Tag & Consent Validation module (47 checks)

How the headless browser crawl works

Tag & Analytics Audit launches a Playwright-driven Chromium and navigates to the website URL on your data stream. The browser executes JavaScript, renders the DOM, and waits for network requests to complete, then inspects traffic and browser state to verify tag behaviour.

The crawler visits the homepage, a typical content page, and (if detectable) a product or checkout page. Each visit is logged separately, which is why results can differ across URL patterns.

What the module verifies

The 47 checks cover three areas:

• Tag firing. Is the GA4 tag present? Does it fire on page load? Is the measurement ID correct and matching the property? Are there duplicate GA4 tags?
• Consent Mode. Is Consent Mode v2 implemented? Are the four consent parameters present (analytics_storage, ad_storage, ad_personalization, ad_user_data)? Is the default consent state set before the GA4 tag loads?
• CMP signals. Is a consent management platform detected? Does it communicate consent state correctly to the dataLayer? Is there a timing issue where GA4 fires before consent is granted?

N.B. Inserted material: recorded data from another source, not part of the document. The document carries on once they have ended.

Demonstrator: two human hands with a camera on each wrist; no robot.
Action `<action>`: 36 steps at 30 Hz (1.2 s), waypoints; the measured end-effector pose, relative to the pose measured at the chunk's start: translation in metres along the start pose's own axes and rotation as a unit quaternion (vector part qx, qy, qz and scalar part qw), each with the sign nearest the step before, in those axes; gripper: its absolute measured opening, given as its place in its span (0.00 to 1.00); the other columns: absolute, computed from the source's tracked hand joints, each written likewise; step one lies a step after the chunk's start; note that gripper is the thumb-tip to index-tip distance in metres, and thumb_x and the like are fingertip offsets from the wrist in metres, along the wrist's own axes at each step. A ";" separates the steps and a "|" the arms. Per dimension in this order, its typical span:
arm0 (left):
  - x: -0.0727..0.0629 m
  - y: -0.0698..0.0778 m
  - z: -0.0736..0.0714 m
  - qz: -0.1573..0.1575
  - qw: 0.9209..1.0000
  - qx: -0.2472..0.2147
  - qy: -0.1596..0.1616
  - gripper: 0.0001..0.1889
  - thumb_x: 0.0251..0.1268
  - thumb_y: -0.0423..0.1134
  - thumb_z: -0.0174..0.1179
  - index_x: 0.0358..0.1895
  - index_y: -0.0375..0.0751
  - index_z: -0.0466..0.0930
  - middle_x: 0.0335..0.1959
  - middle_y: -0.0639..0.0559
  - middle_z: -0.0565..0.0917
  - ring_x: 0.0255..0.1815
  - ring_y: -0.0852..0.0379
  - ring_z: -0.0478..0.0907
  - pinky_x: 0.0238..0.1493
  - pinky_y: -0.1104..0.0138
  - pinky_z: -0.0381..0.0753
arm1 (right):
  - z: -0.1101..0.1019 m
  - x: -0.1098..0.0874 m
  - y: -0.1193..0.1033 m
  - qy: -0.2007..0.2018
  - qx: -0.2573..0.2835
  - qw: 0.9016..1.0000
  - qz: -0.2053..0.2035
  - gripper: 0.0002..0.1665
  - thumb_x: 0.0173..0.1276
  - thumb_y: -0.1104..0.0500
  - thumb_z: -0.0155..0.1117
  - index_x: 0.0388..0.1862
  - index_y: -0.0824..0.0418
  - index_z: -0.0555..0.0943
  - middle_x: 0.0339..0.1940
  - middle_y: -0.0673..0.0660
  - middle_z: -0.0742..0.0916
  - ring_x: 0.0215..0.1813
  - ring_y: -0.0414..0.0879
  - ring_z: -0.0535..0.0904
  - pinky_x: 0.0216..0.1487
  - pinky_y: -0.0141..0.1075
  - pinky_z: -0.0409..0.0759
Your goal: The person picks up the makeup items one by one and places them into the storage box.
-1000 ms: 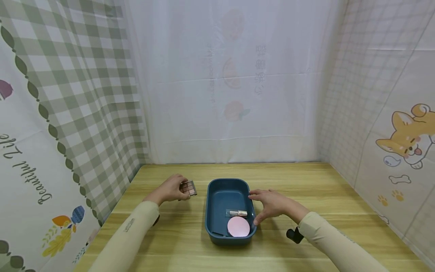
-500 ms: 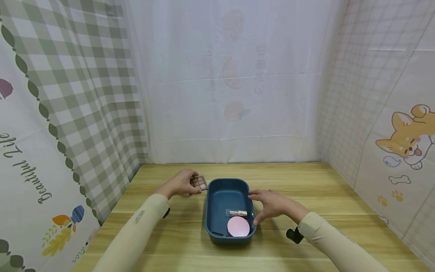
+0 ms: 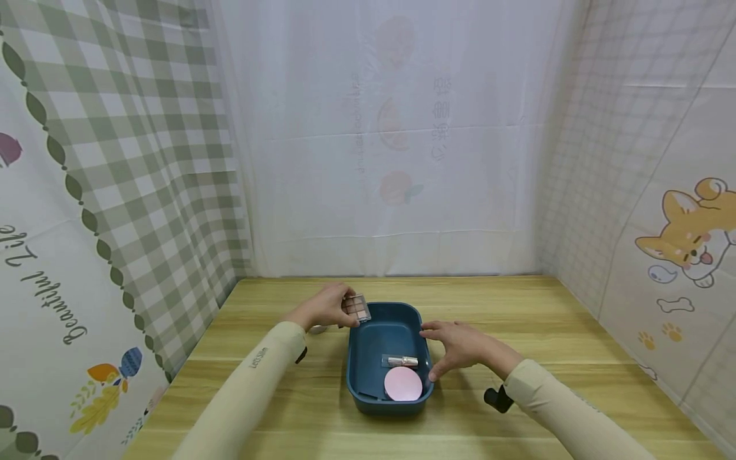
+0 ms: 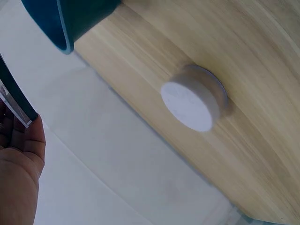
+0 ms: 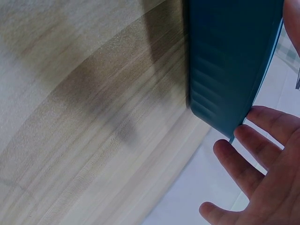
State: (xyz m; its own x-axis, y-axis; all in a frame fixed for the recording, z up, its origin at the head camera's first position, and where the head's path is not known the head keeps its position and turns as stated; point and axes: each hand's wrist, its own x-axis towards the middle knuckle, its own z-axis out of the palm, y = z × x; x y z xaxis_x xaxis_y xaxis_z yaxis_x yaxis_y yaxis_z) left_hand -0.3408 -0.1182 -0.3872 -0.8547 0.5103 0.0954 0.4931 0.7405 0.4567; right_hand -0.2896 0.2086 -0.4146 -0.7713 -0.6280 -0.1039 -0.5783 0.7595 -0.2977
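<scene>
My left hand [image 3: 326,308] pinches a small eyeshadow palette [image 3: 358,308], its pans showing through a clear lid, over the far left rim of a dark blue rectangular bin [image 3: 352,358]. In the left wrist view, fingers curl at one end of the palette [image 4: 18,96]. Against the bin's right side rests my right hand [image 3: 462,348], fingers spread and fingertips at the rim. The right wrist view shows those extended fingers [image 5: 239,166] beside the bin wall [image 5: 229,61]. Inside the bin lie a pink round compact [image 3: 403,384] and a silver-and-clear tube [image 3: 400,361].
A white round-topped item [image 4: 190,105] stands on the wooden table [image 3: 494,300], left of the bin and partly hidden by my left arm in the head view. Flat dark pieces [image 3: 370,395] lie in the bin's near left corner. Cloth curtains [image 3: 391,191] border the table.
My left hand has carried the palette rightward and slightly away from me, from beside the bin to over its far left rim. The right hand and bin stay put.
</scene>
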 end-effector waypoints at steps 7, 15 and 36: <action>0.010 0.011 0.009 0.009 1.000 -0.007 -0.016 0.32 0.51 0.44 0.76 0.58 0.33 0.75 0.49 0.46 0.76 0.45 0.53 0.72 0.48 0.59 0.77 | 0.000 -0.001 -0.002 0.000 0.008 1.000 0.005 0.56 0.48 0.35 0.79 0.69 0.66 0.73 0.71 0.64 0.72 0.70 0.66 0.67 0.67 0.70 0.57; 0.023 0.019 0.023 0.034 0.999 0.033 -0.013 0.33 0.48 0.45 0.76 0.57 0.32 0.77 0.47 0.47 0.76 0.45 0.54 0.70 0.47 0.62 0.76 | 0.001 0.001 0.000 -0.001 0.005 1.000 0.004 0.56 0.49 0.35 0.79 0.69 0.66 0.72 0.71 0.65 0.72 0.70 0.65 0.67 0.66 0.71 0.57; 0.053 0.041 0.071 0.036 0.991 0.100 -0.082 0.30 0.48 0.49 0.78 0.54 0.39 0.81 0.39 0.56 0.73 0.41 0.60 0.68 0.40 0.71 0.73 | 0.000 -0.001 0.000 0.000 0.010 1.000 -0.006 0.56 0.50 0.36 0.78 0.69 0.67 0.72 0.71 0.66 0.71 0.70 0.65 0.67 0.66 0.71 0.57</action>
State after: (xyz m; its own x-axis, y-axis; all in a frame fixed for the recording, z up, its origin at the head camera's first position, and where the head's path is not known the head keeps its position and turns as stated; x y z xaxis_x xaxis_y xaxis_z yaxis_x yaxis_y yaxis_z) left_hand -0.3542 -0.0302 -0.4263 -0.7860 0.6174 -0.0319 0.5885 0.7631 0.2672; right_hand -0.2889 0.2093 -0.4148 -0.7640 -0.6373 -0.1011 -0.5822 0.7483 -0.3180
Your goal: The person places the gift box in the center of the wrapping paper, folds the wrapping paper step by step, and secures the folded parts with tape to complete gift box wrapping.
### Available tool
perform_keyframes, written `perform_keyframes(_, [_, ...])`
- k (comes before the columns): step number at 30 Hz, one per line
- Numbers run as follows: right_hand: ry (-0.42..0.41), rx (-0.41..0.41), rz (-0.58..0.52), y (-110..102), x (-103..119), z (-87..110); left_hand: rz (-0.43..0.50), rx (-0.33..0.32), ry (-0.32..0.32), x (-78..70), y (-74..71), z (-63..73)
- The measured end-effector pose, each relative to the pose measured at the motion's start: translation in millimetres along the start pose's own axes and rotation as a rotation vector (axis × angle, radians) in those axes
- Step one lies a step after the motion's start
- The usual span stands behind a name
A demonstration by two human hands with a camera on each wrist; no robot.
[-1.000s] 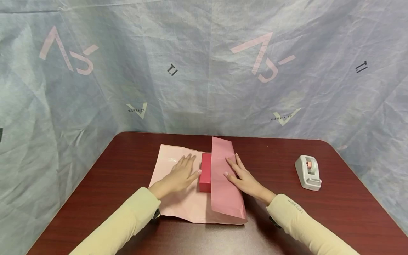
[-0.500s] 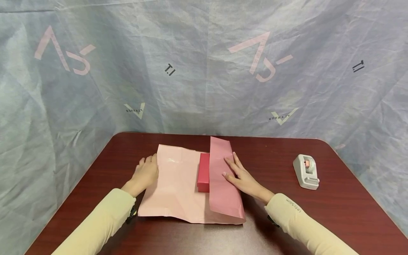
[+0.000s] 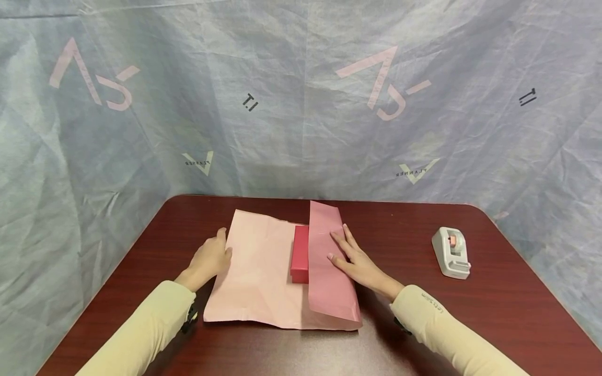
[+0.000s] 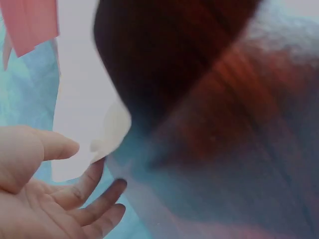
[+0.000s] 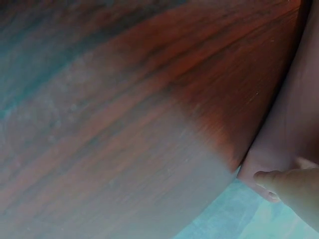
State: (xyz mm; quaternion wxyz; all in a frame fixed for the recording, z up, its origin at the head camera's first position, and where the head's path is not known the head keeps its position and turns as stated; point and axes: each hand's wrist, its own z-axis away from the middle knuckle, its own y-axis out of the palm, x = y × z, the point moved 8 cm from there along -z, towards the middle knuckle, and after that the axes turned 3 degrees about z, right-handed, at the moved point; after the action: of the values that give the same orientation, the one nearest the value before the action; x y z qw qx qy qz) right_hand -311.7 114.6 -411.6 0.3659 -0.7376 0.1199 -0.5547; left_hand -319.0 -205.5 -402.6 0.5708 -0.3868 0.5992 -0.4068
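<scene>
In the head view, a sheet of pink wrapping paper (image 3: 258, 271) lies under a slim red box (image 3: 299, 253). The sheet's right part stands folded up as a darker pink flap (image 3: 329, 277), leaning over the box and hiding its right side. My right hand (image 3: 362, 266) rests on this flap with fingers spread. At the sheet's left edge is my left hand (image 3: 209, 259), index finger extended. The left wrist view has the thumb (image 4: 62, 147) in front of the paper and the index finger at its curled corner, a gap showing between them.
A white tape dispenser (image 3: 452, 253) stands on the right part of the dark red wooden table (image 3: 400, 224). Behind the table hangs a grey-blue printed cloth (image 3: 277, 151), also covering both sides.
My left hand has gone left from the paper beside the box to the sheet's left edge, whose far corner has risen slightly. My right hand stays on the flap.
</scene>
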Motion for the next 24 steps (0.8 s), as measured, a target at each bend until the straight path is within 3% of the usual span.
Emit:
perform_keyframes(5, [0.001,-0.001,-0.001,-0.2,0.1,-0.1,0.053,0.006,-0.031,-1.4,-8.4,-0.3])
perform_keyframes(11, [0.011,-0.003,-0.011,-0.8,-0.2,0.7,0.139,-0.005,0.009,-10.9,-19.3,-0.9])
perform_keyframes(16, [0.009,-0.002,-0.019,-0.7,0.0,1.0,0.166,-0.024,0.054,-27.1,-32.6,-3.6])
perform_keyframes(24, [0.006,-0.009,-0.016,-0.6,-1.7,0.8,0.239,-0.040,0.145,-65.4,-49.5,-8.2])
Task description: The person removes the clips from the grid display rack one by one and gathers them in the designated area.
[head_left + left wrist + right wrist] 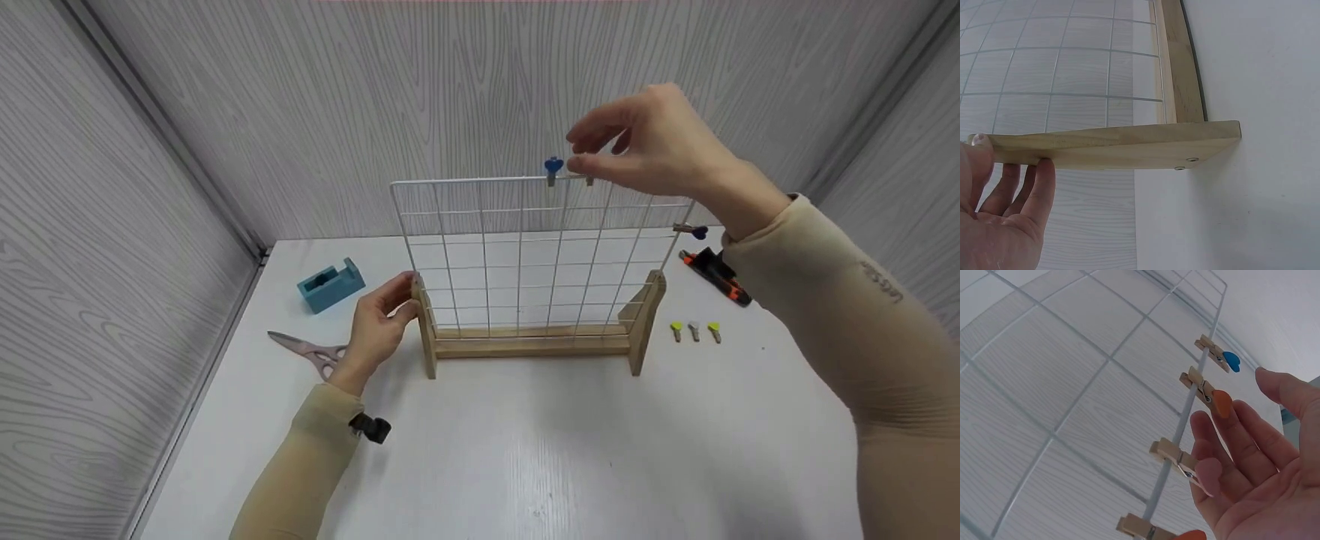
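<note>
Left of the rack [532, 347] lie scissors [306, 347]; right, a cutter [715, 278].

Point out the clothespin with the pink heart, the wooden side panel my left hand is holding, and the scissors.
Pink-heart clothespin [1207, 474]: right wrist view, on its heart.
Wooden side panel [1112, 153]: left wrist view, on its broad outer face.
Scissors [309, 349]: head view, near the pivot.
</note>
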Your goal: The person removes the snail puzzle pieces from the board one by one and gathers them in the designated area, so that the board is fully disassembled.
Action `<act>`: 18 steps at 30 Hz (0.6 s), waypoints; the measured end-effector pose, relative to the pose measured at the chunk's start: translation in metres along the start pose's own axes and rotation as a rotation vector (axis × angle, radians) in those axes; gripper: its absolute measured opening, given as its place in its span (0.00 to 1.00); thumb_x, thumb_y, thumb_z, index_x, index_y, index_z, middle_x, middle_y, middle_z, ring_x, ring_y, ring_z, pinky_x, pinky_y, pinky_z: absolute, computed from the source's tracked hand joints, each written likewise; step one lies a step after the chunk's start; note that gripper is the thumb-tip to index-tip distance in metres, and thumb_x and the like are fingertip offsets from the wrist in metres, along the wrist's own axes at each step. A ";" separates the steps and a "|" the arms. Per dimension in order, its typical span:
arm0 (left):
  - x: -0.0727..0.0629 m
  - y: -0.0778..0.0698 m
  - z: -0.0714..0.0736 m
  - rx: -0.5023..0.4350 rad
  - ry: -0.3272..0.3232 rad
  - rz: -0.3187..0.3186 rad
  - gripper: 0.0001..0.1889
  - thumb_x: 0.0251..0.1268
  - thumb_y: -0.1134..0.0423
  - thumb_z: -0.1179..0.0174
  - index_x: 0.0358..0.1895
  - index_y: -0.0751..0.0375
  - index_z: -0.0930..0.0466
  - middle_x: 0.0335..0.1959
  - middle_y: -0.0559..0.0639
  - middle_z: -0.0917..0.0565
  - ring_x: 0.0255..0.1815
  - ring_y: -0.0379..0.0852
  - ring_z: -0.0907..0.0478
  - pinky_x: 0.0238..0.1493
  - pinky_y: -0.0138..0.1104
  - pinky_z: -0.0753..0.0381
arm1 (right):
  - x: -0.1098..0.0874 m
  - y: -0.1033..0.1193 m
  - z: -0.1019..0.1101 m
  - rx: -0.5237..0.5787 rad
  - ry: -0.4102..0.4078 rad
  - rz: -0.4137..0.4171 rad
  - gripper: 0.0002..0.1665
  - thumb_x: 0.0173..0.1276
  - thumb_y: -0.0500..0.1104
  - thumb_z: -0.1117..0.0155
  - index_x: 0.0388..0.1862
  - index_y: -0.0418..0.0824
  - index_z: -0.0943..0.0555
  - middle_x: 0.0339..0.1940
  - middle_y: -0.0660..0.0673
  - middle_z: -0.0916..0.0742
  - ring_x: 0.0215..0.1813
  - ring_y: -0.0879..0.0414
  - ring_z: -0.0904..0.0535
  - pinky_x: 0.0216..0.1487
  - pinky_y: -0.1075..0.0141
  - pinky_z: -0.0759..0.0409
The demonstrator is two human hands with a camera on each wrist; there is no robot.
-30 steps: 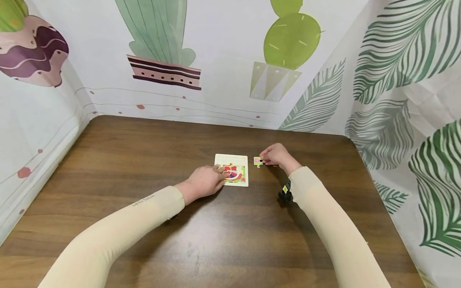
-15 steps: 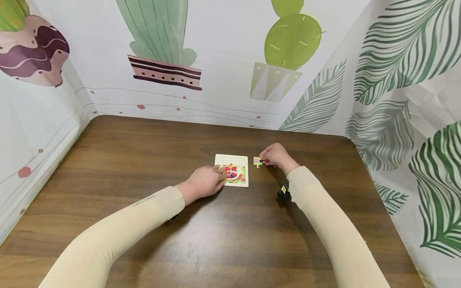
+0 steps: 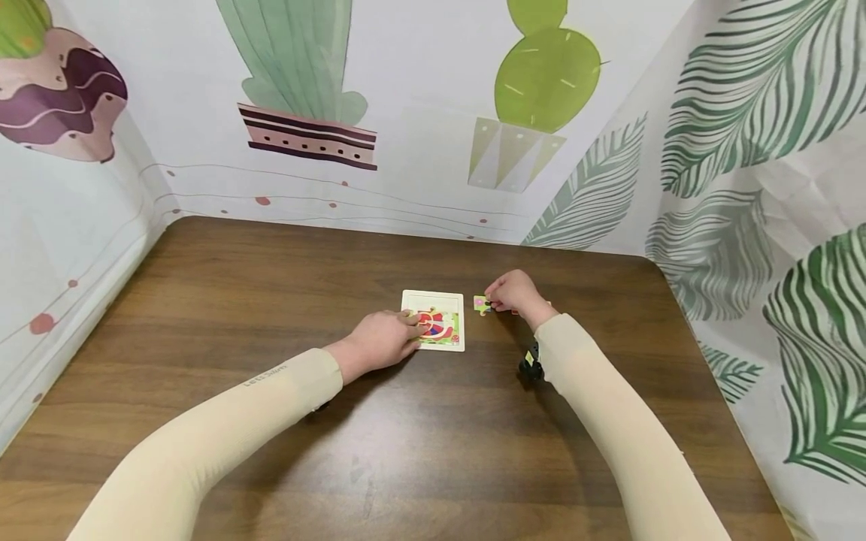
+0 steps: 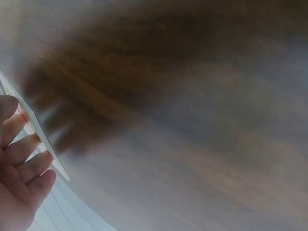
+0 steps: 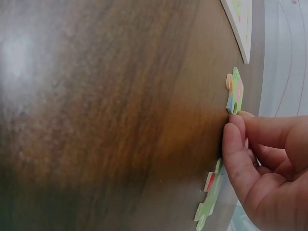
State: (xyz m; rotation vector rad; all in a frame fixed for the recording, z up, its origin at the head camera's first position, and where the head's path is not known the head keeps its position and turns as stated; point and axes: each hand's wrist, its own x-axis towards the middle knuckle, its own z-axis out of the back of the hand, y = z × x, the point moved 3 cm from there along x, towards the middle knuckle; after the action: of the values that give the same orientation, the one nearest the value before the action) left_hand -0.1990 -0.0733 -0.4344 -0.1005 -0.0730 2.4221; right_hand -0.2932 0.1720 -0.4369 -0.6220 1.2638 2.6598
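Note:
My left hand (image 3: 382, 340) rests on a small jigsaw tray (image 3: 433, 294) with a pale rim, its fingers over the left part of a red, blue and green picture. In the left wrist view the fingertips (image 4: 30, 139) touch the tray near its edge (image 4: 57, 165). To the right of the tray, my right hand (image 3: 516, 293) pinches the corner of a green puzzle piece (image 3: 480, 303) with a pink flower. The right wrist view shows thumb and forefinger at the end of this piece (image 5: 238, 86), low at the tabletop.
Another green and red puzzle piece (image 5: 211, 197) lies on the table beside the right hand, mostly hidden in the head view. The brown wooden table (image 3: 406, 466) meets a wall covering (image 3: 419, 128) with cactus and leaf prints behind and at both sides.

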 end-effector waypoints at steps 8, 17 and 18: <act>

Why some pages produce different results

GA4 tags often behave differently across page types. A common pattern: the homepage loads the CMP correctly but internal pages don't, usually because the CMP script is conditionally loaded or a different container runs on certain sections.

Bot detection and CAPTCHA can block the crawler. Pages returning 403 or hitting a challenge are marked skipped (not failed), with an explanatory note in the finding.

Improving crawler accuracy

Set the data stream's website URL to a publicly accessible page (not a password-protected staging environment). If your site uses Cloudflare or similar bot protection, allowlist the Tag & Analytics Audit user agent — contact support for the exact string.